# Goal of the exercise:
Work out how many lines in the material beneath contain "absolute". Give only that number.

(Beginning of Collected material)

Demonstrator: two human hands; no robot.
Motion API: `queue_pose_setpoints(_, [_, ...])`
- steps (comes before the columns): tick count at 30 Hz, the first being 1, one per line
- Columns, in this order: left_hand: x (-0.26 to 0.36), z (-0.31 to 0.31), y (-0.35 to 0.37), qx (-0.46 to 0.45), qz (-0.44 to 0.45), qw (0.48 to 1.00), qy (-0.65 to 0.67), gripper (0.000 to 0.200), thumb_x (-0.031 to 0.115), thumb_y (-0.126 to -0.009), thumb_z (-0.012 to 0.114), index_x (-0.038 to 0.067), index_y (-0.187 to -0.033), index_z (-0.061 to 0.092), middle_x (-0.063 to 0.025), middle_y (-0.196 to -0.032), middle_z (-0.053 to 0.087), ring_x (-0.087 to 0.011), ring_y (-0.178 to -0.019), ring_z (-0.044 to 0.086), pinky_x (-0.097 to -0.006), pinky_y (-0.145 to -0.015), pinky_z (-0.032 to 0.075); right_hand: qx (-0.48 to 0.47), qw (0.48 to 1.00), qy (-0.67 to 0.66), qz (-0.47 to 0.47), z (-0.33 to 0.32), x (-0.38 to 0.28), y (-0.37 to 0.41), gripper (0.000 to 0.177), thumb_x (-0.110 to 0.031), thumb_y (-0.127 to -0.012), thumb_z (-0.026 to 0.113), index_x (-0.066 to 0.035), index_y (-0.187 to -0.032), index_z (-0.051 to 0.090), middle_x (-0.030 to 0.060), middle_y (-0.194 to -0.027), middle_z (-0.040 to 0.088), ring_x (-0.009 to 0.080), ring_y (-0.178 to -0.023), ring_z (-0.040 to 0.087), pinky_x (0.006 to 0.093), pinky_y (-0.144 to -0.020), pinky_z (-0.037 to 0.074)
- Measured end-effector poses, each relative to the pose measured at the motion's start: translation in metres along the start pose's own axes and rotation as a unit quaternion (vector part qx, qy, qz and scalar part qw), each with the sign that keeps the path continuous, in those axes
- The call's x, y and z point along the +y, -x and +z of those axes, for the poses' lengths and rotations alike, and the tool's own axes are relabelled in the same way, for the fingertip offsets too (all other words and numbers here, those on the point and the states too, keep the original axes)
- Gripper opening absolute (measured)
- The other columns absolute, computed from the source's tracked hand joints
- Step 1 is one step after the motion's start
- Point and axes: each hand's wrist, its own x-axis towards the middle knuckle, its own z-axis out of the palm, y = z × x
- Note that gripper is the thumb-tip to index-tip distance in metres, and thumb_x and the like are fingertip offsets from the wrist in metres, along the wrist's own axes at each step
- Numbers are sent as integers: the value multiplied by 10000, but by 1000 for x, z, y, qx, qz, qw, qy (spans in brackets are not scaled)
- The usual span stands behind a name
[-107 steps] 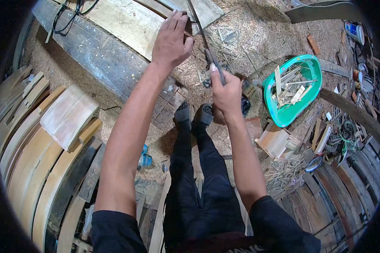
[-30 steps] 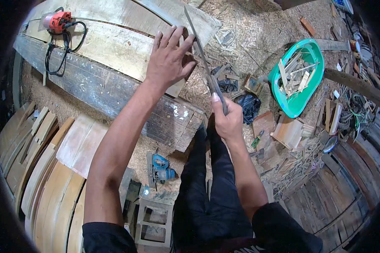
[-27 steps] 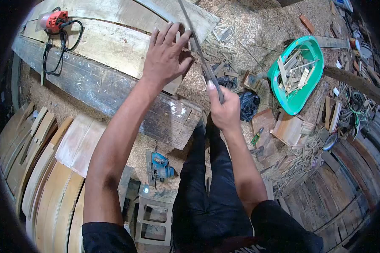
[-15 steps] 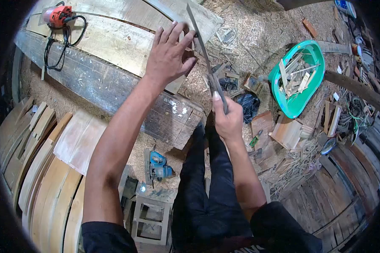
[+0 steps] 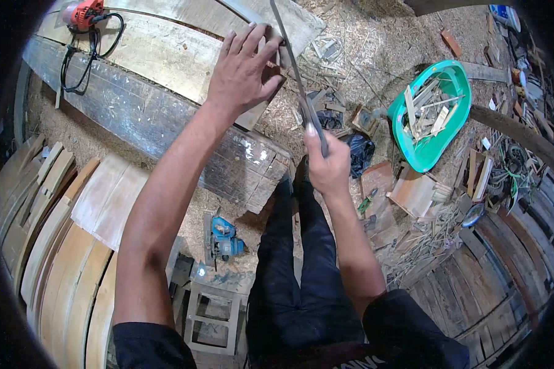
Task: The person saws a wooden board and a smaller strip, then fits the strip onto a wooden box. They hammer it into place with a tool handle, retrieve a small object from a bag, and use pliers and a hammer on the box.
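Note:
In my right hand (image 5: pixel 329 165) is a handsaw (image 5: pixel 293 64), seen nearly edge-on, my thumb lying along its handle. The long dark blade points up and away, close to the end of a pale wooden board (image 5: pixel 172 67). Over that board my left hand (image 5: pixel 240 77) lies with its fingers stretched forward, the fingertips just left of the blade. The underside of this hand is hidden, so how it meets the wood cannot be fully seen. A thick, worn timber bench (image 5: pixel 141 107) supports the board.
An orange power tool (image 5: pixel 83 15) with a black cord rests on the boards. A blue power tool (image 5: pixel 224 238) stands on the floor by my legs. To the right is a green tub (image 5: pixel 421 161) of wood scraps. Curved planks (image 5: pixel 74 277) are stacked at lower left. Shavings cover the ground.
The saw and my right hand have shifted slightly up the blade's line, toward the board. My left hand keeps its place on the board. The whole view has moved a little.

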Motion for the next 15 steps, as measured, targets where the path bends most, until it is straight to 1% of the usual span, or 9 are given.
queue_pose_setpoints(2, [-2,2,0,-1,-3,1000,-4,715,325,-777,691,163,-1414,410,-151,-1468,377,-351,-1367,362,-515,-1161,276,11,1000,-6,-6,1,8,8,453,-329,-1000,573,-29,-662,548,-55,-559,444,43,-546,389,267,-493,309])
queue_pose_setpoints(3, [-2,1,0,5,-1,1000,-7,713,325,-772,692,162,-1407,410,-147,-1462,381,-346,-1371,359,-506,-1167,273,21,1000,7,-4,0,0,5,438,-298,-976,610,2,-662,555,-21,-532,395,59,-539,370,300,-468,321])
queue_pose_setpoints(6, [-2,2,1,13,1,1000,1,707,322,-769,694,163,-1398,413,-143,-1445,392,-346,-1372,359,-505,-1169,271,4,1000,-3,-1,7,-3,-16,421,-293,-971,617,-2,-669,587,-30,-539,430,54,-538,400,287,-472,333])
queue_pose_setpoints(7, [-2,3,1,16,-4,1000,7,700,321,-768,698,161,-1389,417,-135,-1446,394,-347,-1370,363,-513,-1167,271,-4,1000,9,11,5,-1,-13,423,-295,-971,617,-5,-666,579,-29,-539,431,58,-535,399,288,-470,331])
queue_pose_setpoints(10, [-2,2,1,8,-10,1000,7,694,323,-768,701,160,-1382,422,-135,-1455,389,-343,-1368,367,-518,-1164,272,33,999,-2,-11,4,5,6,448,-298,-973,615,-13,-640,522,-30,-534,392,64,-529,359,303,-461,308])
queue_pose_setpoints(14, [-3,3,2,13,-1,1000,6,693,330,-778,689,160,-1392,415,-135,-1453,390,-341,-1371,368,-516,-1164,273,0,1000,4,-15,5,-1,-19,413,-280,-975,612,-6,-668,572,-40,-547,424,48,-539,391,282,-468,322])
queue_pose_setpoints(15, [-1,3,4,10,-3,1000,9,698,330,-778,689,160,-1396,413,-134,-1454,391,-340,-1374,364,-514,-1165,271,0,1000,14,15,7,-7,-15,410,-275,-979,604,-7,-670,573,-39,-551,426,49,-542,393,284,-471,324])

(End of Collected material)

# Exercise solution:
2